Design and construction
- Architecture firm: Obayashi Corp.

= Aeropolis 2001 =

Proposed high-rise building in Japan

The Aeropolis 2001 is a proposed 500-story high-rise building over Tokyo Bay in Japan, envisioned by Obayashi Corporation. With a height of 2001 m, the mammoth structure would have been approximately five times as tall as the former World Trade Center in New York City.

The Aeropolis 2001 was proposed in 1989, amid a spate of similar projects for incredibly large buildings. All were proposed during the Japanese asset price bubble, which ended in the early 1990s. According to a 1995 article, the corporation still had plans for the structure, and gave a proposed height of 2079 m.

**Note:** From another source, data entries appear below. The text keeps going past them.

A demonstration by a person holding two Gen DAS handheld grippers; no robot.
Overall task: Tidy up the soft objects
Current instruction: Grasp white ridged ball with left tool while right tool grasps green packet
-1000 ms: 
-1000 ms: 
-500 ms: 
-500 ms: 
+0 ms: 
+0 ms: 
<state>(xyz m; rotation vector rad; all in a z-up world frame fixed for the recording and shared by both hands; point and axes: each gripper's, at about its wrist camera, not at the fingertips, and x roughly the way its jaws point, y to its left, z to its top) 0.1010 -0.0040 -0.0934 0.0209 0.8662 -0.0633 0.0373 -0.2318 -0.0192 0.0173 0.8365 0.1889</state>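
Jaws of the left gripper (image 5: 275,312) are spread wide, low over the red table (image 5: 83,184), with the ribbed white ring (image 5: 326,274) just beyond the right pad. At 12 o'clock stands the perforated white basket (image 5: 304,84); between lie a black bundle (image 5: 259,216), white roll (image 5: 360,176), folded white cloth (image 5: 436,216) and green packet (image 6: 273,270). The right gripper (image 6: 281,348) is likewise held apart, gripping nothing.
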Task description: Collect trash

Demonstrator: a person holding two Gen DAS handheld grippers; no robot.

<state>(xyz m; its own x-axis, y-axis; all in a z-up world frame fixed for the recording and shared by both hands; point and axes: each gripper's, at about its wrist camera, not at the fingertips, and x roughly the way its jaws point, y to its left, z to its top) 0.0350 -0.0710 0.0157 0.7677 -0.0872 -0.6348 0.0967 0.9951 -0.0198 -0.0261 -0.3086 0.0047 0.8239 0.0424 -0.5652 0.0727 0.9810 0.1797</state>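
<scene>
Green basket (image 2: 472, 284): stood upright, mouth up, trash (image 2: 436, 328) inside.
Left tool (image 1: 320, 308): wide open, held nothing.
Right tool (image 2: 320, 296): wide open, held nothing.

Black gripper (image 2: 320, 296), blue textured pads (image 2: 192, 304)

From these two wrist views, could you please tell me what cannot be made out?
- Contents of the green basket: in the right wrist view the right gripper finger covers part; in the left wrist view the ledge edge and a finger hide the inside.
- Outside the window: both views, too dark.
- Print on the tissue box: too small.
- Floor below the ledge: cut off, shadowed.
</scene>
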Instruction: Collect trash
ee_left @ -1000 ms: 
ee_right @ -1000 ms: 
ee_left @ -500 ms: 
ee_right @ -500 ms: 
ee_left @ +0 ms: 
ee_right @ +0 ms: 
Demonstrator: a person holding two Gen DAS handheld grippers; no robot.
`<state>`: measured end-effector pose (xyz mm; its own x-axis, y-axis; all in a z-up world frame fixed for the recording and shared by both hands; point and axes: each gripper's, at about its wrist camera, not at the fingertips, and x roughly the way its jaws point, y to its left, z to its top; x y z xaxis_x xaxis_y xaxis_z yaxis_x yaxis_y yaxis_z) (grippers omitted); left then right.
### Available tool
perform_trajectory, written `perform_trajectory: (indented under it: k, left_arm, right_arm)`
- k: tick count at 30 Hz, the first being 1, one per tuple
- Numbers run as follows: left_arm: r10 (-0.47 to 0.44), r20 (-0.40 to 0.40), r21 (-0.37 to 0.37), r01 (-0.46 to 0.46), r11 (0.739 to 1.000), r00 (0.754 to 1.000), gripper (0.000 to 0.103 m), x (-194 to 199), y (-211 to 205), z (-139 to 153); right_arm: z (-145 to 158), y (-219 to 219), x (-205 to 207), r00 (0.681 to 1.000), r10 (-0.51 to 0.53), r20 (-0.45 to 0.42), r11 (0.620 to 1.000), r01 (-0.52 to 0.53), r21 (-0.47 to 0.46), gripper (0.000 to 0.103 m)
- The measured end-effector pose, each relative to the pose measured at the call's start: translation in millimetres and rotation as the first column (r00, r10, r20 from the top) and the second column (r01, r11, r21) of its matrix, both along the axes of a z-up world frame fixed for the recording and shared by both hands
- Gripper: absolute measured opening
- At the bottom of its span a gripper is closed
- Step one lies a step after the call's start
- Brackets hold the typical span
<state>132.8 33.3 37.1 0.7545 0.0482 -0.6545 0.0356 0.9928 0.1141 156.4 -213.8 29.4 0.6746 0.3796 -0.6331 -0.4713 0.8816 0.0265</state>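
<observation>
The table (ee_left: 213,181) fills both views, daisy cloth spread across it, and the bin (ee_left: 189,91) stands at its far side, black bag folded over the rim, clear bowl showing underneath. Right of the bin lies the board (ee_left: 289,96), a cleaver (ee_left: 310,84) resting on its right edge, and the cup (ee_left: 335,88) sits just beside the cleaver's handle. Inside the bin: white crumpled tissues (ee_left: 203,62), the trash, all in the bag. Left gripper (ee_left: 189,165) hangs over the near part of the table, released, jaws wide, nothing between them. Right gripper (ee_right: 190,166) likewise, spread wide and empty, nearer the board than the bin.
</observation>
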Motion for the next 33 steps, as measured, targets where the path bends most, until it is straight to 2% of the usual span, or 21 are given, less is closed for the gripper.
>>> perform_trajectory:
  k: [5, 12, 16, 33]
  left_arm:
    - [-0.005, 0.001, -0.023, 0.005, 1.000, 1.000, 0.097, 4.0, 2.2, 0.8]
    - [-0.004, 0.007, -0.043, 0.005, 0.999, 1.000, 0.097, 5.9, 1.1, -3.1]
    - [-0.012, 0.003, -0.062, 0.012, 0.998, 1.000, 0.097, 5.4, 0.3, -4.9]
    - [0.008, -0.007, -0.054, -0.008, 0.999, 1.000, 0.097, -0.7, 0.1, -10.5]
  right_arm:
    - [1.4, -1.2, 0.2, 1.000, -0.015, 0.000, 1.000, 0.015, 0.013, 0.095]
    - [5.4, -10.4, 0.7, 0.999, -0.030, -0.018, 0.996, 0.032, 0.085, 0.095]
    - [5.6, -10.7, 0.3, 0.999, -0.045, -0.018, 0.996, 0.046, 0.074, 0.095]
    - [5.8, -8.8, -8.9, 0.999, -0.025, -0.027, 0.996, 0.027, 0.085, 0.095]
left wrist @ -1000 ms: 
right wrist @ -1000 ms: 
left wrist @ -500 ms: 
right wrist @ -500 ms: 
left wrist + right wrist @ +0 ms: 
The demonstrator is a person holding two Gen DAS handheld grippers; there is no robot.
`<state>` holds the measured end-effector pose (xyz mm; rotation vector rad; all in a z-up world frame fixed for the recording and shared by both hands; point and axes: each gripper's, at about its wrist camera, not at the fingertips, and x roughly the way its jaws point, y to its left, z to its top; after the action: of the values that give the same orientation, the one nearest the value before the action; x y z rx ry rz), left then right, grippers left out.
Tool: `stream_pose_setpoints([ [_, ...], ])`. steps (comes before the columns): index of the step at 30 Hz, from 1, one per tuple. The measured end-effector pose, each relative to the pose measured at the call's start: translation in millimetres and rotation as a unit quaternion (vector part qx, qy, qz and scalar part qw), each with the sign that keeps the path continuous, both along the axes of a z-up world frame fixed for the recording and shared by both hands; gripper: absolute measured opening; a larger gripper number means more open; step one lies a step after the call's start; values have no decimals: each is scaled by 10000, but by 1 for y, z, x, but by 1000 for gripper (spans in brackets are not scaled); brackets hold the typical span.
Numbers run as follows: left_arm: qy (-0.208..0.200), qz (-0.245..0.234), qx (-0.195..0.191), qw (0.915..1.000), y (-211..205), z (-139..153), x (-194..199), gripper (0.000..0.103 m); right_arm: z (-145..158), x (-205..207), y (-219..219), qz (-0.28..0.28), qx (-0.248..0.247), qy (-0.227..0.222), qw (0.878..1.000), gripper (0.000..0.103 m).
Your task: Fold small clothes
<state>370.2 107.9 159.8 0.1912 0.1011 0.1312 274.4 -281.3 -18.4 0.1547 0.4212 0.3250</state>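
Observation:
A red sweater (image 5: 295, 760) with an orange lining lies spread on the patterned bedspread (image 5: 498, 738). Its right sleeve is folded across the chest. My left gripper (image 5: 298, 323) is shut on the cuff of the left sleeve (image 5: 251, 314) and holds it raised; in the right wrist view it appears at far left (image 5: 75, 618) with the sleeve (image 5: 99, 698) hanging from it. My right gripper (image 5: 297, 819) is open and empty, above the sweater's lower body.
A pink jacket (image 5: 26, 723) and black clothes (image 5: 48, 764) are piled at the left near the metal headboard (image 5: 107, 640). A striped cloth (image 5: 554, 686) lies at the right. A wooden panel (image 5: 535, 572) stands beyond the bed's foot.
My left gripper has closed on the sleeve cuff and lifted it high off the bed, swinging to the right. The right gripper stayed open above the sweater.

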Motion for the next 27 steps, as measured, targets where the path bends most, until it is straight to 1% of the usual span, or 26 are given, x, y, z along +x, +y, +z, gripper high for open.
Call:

At the time it proposed Aeropolis 2001, Obayashi Corp. also proposed building a city on the moon by 2050. Newspapers have reported little on either proposal since 1995.

==Proposed details==
Newspapers reported that plans called for the building to have 500 floors accommodating over 300,000 working inhabitants and 140,000 live-in residents. The structure was expected to be mixed-use, including restaurants, offices, apartments, cinemas, schools, hospitals, and post offices. It would have offered eleven square kilometers of floor space.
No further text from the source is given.